▸ **Task statement**:
In the data below, find the line that contains "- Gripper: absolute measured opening" and the line that contains "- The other". Copy both, plus every line between them, exactly.

▸ **Data extract**:
::::

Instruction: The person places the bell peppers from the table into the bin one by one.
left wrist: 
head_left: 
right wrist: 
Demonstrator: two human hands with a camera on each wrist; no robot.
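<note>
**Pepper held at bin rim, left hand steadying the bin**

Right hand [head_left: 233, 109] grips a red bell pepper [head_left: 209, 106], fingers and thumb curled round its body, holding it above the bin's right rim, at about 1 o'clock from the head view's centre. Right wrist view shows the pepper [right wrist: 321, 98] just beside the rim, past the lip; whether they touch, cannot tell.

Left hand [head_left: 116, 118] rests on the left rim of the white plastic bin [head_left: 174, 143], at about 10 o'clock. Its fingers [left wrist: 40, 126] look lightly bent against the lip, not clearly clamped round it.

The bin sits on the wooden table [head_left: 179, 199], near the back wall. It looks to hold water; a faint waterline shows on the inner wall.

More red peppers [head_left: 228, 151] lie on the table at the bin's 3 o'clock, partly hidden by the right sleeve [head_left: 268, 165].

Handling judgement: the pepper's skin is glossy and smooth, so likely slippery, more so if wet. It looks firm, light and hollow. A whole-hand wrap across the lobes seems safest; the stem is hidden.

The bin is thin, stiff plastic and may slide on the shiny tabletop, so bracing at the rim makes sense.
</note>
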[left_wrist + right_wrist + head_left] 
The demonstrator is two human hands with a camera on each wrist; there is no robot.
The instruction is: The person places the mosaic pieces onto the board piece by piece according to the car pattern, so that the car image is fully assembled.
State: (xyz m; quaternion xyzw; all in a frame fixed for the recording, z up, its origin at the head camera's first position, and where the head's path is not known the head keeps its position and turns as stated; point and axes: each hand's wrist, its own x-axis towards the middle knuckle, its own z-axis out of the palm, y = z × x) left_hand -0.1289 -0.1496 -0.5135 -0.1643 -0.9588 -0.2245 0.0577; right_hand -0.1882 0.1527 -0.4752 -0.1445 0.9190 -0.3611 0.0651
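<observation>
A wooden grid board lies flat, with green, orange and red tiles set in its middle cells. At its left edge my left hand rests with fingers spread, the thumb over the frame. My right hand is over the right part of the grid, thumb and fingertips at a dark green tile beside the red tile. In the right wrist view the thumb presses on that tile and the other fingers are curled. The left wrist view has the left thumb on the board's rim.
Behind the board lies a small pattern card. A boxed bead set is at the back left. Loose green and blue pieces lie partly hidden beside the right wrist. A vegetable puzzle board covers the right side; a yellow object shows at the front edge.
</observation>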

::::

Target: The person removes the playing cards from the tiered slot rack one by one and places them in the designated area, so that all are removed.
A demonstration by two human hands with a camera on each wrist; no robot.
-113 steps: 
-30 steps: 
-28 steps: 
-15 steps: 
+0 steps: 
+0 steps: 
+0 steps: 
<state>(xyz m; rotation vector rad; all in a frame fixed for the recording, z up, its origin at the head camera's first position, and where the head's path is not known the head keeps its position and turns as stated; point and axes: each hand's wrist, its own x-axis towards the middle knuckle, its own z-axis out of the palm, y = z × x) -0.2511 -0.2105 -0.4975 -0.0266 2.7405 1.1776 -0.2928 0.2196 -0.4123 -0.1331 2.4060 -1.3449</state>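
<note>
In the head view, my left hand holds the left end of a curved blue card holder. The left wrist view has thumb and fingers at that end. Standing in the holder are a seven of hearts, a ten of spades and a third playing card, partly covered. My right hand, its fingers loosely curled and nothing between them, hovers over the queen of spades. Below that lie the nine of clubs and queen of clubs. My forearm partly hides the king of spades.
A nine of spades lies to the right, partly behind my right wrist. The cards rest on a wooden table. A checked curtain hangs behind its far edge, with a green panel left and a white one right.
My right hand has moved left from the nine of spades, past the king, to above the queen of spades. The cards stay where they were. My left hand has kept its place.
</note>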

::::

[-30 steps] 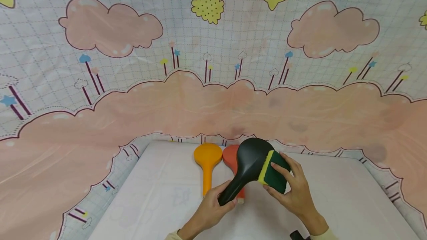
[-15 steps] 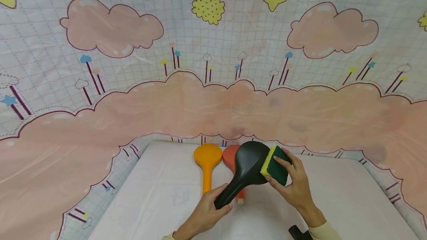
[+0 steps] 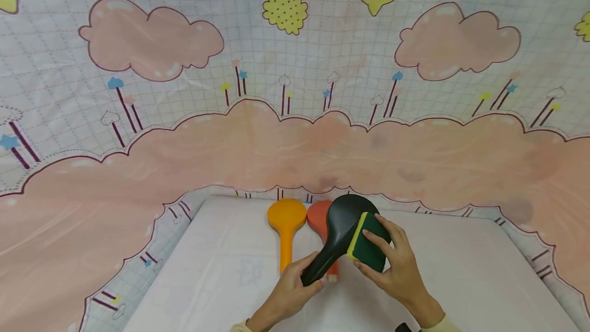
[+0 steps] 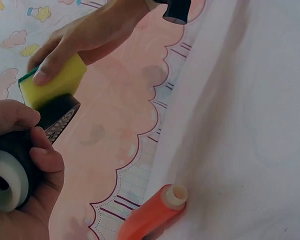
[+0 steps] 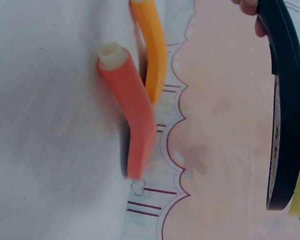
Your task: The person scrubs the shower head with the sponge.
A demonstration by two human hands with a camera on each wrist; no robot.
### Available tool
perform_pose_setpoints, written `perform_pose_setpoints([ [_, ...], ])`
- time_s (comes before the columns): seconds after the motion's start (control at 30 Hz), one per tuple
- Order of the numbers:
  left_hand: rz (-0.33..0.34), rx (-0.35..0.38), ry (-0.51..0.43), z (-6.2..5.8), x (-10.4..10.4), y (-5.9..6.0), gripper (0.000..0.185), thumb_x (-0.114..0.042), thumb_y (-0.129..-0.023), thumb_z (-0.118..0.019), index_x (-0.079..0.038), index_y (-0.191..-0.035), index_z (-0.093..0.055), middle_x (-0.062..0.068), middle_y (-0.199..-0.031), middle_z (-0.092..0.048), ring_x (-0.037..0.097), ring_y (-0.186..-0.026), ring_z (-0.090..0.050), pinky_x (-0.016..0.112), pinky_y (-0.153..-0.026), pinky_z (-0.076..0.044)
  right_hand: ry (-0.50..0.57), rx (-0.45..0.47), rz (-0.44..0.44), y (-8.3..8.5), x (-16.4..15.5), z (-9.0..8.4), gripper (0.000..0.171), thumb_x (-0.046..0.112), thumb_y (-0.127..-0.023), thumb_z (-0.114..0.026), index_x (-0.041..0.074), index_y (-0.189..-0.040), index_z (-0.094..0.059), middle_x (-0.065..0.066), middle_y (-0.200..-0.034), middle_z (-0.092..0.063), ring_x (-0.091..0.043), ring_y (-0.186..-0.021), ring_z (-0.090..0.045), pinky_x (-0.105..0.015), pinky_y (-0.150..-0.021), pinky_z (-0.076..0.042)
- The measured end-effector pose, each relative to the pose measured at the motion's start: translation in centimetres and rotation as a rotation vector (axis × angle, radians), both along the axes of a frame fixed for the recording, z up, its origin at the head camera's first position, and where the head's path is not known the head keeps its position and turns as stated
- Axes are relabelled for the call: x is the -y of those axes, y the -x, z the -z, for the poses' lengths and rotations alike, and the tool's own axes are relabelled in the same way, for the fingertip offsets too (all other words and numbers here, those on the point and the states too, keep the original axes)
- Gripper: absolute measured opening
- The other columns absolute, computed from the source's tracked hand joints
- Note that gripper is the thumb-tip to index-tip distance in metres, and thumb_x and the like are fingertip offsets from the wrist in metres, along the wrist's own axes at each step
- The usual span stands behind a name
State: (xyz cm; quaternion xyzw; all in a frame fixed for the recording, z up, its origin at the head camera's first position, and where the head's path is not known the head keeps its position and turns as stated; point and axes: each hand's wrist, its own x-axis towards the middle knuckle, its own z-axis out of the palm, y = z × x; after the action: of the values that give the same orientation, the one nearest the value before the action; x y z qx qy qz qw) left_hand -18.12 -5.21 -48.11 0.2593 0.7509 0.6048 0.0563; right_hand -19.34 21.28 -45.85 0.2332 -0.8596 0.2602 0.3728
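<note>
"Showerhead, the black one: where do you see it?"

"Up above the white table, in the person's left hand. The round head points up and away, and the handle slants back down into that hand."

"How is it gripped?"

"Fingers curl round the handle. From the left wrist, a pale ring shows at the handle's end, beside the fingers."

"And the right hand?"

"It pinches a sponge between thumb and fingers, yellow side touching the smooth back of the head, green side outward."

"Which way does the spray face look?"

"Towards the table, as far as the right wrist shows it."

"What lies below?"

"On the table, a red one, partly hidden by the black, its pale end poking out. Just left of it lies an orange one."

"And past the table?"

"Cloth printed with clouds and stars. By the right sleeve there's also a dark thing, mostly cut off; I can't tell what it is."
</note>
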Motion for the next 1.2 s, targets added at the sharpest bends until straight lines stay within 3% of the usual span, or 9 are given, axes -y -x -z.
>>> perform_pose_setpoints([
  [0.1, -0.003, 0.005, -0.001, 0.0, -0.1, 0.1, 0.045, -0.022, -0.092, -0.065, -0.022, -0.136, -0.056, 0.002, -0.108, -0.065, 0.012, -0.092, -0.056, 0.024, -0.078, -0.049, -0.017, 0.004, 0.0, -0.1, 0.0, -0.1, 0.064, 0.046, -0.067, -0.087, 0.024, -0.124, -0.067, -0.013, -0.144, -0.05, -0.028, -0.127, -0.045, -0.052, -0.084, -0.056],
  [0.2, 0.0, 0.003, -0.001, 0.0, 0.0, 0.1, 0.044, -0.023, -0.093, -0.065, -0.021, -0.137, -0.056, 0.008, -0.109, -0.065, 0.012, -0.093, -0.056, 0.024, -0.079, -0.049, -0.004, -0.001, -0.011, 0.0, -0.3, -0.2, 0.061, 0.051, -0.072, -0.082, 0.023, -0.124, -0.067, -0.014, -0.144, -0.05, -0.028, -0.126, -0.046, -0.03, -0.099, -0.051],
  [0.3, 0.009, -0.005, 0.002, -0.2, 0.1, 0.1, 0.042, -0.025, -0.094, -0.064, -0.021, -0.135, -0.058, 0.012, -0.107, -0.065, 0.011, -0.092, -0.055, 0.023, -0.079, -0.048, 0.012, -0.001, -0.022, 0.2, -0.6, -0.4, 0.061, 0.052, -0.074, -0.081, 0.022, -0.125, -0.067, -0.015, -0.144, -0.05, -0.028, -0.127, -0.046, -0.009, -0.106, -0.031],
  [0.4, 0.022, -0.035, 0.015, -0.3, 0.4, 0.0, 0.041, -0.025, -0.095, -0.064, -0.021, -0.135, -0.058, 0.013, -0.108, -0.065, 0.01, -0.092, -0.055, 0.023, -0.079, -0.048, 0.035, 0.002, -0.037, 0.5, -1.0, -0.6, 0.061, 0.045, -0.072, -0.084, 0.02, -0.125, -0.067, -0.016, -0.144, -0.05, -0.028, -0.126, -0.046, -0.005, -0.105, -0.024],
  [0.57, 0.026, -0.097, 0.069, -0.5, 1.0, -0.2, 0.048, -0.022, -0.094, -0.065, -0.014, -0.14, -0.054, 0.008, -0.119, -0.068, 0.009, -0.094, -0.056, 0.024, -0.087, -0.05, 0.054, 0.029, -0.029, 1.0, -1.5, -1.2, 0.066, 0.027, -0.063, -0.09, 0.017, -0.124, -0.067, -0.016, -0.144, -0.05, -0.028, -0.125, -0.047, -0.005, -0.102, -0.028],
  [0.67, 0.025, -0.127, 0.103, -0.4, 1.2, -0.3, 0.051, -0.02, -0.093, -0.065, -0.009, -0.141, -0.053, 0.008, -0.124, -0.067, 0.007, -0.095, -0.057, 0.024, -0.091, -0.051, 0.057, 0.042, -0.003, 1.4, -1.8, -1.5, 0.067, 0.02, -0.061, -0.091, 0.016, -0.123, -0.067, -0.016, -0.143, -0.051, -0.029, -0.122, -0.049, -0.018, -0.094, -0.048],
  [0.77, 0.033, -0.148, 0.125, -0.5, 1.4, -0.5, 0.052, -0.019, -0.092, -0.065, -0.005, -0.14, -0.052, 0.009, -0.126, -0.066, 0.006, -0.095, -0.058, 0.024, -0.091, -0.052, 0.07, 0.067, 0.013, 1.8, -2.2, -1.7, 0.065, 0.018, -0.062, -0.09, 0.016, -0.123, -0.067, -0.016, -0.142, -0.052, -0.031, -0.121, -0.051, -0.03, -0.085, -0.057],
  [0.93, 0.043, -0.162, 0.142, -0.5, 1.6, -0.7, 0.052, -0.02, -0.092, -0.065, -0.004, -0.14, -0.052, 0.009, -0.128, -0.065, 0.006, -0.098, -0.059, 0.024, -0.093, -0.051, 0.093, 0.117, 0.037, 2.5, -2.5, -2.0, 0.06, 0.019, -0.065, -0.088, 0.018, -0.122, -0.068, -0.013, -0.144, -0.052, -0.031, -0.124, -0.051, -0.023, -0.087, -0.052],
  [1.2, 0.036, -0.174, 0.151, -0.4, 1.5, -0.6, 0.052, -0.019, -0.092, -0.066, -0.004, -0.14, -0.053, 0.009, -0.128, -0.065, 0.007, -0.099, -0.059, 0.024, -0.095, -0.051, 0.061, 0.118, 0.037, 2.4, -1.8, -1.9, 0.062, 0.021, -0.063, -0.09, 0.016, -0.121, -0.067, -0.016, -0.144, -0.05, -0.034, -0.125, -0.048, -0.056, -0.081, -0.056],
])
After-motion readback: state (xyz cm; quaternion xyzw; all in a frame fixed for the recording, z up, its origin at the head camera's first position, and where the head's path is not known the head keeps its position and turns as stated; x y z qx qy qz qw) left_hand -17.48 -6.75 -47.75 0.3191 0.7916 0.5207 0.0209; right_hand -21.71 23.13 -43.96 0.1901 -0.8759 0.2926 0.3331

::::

▸ **Written response**:
- Gripper: absolute measured opening
- The other columns absolute, computed from the source's tracked hand joints

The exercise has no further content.